**AIM OF THE TASK:**
Where the listing below reaches the line containing "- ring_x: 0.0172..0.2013", start writing out lines exactly, and stop once the line containing "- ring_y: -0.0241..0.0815" has been written.

**SOURCE DATA:**
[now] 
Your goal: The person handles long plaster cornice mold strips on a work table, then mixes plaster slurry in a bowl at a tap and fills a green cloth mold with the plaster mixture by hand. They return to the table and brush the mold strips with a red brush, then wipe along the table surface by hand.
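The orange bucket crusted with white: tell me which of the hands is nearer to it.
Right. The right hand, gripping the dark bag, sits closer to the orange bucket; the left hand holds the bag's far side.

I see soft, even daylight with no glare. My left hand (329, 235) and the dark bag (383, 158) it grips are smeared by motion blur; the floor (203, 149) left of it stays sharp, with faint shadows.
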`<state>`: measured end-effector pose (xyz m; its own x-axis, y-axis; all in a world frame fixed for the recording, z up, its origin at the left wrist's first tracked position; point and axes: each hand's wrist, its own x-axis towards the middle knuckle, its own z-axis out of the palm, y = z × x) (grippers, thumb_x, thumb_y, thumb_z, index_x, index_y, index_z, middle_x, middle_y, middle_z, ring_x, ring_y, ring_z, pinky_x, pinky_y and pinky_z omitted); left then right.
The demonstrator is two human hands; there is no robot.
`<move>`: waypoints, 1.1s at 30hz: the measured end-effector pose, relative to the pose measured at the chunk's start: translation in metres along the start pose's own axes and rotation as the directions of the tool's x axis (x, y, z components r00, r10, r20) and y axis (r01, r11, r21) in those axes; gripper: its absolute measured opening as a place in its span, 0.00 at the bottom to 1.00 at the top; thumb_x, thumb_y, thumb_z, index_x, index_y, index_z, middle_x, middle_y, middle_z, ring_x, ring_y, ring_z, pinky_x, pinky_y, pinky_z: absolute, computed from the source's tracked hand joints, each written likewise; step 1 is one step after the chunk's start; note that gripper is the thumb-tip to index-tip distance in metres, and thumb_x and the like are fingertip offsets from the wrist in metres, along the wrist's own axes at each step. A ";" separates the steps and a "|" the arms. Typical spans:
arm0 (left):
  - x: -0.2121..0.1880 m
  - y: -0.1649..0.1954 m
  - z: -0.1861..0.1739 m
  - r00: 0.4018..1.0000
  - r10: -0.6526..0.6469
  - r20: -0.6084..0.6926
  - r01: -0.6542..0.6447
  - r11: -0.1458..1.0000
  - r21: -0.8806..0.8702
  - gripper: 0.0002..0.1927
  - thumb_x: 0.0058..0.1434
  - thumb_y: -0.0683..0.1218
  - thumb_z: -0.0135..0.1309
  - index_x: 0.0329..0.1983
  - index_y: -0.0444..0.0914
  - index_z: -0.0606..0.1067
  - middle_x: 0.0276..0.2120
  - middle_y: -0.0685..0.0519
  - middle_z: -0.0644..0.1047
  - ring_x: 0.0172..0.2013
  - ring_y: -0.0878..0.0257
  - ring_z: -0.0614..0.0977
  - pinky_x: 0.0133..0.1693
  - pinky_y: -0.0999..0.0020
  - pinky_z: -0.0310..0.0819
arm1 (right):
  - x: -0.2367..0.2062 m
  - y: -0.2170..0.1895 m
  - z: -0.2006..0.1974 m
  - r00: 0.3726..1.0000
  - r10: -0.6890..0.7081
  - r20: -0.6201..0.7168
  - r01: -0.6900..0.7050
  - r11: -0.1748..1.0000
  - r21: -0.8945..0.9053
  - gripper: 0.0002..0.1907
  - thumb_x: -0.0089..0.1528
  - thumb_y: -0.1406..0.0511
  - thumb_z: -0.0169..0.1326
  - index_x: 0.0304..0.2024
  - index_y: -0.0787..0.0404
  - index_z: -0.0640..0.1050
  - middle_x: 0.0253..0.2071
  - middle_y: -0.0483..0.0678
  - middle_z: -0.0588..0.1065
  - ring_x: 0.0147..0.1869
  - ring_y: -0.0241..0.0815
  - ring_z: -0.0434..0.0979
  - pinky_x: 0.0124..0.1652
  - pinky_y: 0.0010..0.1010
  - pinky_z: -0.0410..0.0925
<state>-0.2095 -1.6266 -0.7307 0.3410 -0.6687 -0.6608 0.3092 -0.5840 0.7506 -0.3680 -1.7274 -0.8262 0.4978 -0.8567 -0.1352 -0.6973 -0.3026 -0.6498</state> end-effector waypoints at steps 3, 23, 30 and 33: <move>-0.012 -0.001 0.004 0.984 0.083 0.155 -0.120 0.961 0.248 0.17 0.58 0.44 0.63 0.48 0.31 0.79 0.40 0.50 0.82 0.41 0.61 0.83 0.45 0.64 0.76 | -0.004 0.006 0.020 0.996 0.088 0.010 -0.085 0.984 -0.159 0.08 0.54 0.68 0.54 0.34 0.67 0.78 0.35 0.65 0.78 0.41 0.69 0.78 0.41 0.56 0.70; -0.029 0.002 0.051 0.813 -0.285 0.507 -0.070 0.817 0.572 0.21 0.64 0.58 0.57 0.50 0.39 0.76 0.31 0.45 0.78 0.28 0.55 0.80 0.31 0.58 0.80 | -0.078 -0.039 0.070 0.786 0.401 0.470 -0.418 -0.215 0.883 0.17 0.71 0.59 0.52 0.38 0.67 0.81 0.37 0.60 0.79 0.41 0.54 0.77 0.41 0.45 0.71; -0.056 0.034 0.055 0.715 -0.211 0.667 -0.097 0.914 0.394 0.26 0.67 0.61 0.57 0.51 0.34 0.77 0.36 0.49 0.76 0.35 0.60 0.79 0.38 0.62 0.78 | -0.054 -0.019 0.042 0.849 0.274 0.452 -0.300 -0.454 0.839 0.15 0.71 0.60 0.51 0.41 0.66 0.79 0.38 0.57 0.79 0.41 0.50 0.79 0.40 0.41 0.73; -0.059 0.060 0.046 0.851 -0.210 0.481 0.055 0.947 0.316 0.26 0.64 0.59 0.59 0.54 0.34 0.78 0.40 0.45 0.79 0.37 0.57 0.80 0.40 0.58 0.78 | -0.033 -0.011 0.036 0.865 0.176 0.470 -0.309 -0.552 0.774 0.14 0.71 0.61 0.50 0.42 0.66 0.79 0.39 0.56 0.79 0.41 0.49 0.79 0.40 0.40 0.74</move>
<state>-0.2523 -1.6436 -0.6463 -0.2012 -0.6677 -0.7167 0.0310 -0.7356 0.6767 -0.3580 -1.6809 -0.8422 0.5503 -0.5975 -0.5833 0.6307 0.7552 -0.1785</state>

**THE ANSWER:**
  - ring_x: 0.0172..0.2013
  - ring_y: -0.0878..0.0257
  - ring_z: -0.0614..0.0977
  - pinky_x: 0.0133..0.1693
  - pinky_y: -0.0999..0.0020
  - pinky_z: -0.0310..0.0819
arm1 (right):
  - x: -0.2367..0.2062 m
  - y: -0.2170..0.1895 m
  - z: -0.2006..0.1974 m
  - r00: 0.3726..1.0000
  - r10: -0.6890..0.7081
  - r20: -0.6201..0.7168
  - r01: -0.6900..0.7050
  - r11: -0.1748..1.0000
  - r21: -0.8945..0.9053
  - gripper: 0.0002..0.1907
  - thumb_x: -0.0089..0.1528
  - thumb_y: -0.1406..0.0511
  - thumb_z: -0.0169..0.1326
  - index_x: 0.0304..0.2024
  - index_y: -0.0787..0.0404
  - index_z: -0.0640..0.1050
  - middle_x: 0.0253..0.2071
  - middle_y: -0.0483..0.0678
  - middle_z: -0.0588..0.1065
  - ring_x: 0.0147..0.1869
  - ring_y: -0.0241..0.0815

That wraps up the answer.